Shelving to the Rescue: Re-Organizing the Scholastic Archive

Guest Blogger  //  Mar 3, 2020

Shelving to the Rescue: Re-Organizing the Scholastic Archive

Blog post by Chelsea Fritz, Library Assistant, Scholastic Corporate Library and Archive

I am one of the librarians here at Scholastic and one of my main jobs is to catalog all the new Scholastic titles. Cataloging each Scholastic book is a process that creates a very large amount of items that need to be shelved. And like every library knows well, more books means more space!

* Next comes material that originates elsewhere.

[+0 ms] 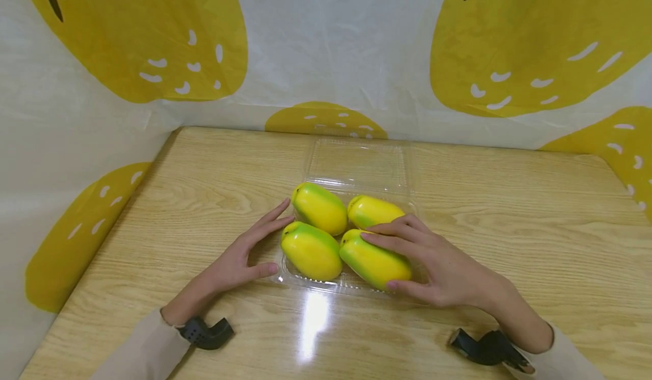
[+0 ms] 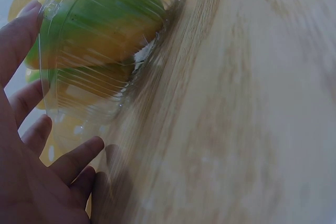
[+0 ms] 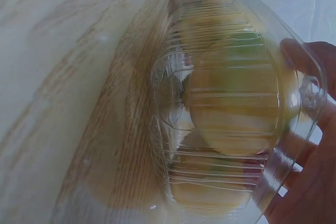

We receive 3 copies of each book that is published. Each copy is cataloged and sorted into archival storage (ARC), into the permanent collection (SCH), and into the tricolor collection (TRI). The tricolor collection represents all the most recent Scholastic titles from the past 3 years, identifiable from their color sticker.

In our library stacks, the permanent collection is grouped by their ISBN. 9780545791342 is the ISBN of the best Harry Potter book, for example. Change my mind. The ISBNs in our collection are grouped in 590, 439, 338, 516, to name a few.

Like true New Yorkers, space is an issue that we constantly find ways to deal with. To better attack the backlog of books that needed to be shelved, we devised a plan to group the ISBNs of books together, sort them onto their new to-be-shelved carts, and make life quick and easy for the shelver!

As the collection grows, we are prepared in the library to grow with it. There are many different steps that a book goes through before it finds its way into the permanent collection. Each step is important. Our faster ISBN sorting of un-cataloged books has become a great success. The faster books are shelved, the faster we can find them for a researcher in the building. Plus, it doesn’t hurt having more room in the Archive too.